BEGIN RECORDS PROVIDED
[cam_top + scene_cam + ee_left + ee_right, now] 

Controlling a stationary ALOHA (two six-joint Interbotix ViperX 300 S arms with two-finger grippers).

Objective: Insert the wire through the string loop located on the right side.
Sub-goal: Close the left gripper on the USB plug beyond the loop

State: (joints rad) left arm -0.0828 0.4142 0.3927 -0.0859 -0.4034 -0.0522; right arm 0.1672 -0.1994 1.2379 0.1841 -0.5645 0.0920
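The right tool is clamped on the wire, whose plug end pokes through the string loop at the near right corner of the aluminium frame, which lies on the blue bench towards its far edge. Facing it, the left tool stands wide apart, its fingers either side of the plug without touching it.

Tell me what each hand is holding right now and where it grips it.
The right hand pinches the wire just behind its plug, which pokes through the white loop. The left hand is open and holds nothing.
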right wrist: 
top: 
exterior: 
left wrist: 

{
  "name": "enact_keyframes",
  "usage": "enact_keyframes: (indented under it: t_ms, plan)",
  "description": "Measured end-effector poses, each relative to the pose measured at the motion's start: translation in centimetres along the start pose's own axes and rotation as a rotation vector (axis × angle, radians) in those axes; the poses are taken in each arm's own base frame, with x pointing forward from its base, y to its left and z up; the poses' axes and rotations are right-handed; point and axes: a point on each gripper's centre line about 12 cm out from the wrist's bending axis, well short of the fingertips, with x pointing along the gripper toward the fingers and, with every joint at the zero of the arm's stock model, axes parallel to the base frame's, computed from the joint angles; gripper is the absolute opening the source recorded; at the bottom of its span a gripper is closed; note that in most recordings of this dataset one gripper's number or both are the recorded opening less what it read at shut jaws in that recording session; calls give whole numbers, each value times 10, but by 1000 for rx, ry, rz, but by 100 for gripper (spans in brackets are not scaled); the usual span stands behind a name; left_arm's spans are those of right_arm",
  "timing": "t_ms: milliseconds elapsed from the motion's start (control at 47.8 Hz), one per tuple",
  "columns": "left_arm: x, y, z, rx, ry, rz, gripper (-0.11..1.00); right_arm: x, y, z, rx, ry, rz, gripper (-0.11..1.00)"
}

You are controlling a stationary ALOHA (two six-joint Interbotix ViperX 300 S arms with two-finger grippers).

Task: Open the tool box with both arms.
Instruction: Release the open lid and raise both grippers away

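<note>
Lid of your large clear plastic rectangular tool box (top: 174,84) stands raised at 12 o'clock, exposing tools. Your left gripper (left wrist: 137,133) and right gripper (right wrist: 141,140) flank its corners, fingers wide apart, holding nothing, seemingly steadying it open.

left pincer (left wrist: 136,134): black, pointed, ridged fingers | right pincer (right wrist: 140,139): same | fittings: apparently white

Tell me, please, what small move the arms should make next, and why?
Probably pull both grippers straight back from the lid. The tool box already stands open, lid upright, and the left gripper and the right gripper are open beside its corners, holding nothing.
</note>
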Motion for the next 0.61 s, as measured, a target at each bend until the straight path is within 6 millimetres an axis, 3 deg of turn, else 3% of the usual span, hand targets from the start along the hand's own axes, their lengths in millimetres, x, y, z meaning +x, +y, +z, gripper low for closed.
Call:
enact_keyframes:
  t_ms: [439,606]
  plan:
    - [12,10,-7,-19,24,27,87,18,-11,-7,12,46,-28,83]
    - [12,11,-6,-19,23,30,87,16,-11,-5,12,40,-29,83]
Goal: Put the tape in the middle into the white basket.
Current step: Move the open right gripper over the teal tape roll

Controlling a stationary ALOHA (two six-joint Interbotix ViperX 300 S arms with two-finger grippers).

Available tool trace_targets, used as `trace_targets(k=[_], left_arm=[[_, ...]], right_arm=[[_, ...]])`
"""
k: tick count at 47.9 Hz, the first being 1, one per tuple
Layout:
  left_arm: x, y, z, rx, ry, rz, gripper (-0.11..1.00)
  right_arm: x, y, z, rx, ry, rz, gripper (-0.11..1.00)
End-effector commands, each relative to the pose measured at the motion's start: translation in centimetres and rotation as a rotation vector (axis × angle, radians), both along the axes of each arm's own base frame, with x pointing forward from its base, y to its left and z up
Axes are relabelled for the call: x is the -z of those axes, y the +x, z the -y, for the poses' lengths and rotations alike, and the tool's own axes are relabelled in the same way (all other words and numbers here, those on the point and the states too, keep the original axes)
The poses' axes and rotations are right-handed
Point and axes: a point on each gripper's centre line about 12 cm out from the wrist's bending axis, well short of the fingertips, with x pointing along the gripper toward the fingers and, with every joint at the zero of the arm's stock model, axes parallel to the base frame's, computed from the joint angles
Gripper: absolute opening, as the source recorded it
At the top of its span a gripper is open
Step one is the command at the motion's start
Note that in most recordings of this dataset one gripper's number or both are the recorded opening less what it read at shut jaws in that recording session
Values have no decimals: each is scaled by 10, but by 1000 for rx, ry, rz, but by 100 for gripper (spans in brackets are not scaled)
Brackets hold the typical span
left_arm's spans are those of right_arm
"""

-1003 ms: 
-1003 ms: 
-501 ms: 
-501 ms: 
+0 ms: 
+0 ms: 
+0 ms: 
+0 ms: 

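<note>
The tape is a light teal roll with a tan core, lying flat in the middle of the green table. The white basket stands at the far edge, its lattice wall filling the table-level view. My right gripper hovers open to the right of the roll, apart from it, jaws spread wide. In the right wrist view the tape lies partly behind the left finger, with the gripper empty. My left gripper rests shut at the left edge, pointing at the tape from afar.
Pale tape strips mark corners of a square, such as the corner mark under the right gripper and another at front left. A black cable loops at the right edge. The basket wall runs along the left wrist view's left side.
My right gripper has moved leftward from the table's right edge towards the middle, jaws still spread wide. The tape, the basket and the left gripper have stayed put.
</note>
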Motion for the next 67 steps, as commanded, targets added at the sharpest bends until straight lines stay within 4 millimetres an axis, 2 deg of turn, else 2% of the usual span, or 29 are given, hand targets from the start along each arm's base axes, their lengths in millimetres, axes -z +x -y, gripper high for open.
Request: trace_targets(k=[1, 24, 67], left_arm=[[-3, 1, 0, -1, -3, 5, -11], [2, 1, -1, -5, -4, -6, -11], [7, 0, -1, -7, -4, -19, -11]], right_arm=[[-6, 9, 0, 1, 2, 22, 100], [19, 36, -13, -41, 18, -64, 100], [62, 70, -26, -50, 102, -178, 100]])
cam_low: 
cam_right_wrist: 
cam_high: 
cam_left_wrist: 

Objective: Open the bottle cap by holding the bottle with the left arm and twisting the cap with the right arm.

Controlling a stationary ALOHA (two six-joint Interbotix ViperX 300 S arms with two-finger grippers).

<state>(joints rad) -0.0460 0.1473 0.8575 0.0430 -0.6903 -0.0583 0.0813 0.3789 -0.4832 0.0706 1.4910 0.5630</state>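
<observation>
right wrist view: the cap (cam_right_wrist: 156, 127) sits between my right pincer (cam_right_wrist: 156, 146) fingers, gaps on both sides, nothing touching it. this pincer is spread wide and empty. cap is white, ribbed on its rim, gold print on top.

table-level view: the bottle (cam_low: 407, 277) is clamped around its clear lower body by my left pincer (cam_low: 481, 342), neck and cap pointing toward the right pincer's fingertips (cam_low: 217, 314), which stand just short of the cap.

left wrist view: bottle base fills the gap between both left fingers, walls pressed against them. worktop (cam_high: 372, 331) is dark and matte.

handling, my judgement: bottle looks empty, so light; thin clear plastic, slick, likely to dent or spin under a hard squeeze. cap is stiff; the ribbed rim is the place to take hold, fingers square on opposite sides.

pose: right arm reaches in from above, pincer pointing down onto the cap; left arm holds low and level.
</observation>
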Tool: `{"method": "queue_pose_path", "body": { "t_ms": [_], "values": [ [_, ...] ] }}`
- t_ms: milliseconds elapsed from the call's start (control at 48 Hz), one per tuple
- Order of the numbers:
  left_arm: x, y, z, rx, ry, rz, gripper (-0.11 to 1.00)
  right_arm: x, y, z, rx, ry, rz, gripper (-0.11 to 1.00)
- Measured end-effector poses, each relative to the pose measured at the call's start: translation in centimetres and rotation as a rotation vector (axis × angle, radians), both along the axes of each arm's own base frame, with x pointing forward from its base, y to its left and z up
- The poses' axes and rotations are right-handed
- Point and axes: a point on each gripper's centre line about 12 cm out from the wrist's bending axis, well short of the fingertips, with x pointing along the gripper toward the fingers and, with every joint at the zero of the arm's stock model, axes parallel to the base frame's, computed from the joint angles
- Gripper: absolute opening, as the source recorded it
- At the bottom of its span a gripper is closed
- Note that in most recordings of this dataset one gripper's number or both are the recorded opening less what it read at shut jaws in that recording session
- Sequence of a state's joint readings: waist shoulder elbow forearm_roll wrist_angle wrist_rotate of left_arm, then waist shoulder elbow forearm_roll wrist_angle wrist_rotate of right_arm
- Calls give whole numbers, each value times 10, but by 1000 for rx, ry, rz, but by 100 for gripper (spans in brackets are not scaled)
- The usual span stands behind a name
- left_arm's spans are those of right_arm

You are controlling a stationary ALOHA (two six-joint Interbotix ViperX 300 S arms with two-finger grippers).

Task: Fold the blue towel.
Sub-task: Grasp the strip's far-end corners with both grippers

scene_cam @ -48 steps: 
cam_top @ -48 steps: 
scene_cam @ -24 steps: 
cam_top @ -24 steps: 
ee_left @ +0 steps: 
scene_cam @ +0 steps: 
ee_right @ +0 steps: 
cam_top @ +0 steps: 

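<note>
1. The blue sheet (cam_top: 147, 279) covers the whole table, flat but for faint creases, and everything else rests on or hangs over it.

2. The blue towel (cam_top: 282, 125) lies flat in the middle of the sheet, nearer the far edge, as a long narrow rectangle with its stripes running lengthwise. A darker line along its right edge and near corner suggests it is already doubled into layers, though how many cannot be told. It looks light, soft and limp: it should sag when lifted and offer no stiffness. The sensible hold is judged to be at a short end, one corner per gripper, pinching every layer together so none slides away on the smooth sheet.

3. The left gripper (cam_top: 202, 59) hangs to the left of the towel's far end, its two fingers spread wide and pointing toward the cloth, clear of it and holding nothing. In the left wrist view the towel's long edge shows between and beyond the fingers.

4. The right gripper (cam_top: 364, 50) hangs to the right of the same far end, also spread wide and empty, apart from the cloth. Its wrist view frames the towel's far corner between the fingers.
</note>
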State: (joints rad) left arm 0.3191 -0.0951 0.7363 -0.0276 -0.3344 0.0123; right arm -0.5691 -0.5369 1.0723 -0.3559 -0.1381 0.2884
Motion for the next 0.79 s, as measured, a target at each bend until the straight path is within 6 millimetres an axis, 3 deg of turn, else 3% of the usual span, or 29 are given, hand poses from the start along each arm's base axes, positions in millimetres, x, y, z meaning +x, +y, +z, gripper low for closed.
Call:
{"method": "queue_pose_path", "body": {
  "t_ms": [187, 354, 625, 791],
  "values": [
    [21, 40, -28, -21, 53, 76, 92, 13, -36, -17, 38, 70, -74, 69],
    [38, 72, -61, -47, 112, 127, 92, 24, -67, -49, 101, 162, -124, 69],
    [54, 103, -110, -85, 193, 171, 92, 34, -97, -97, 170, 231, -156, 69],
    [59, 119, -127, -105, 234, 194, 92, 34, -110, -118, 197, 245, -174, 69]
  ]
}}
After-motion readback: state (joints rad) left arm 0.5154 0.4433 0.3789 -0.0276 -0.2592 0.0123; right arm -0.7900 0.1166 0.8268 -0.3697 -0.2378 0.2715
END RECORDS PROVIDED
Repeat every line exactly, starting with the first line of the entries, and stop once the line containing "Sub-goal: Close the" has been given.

[cam_top + scene_cam + ee_left + ee_right, now] 

Controlling a stationary ALOHA (two six-joint Interbotix ViperX 300 S arms with two-finger grippers).

Objective: Insert the wire through the string loop located on the right side.
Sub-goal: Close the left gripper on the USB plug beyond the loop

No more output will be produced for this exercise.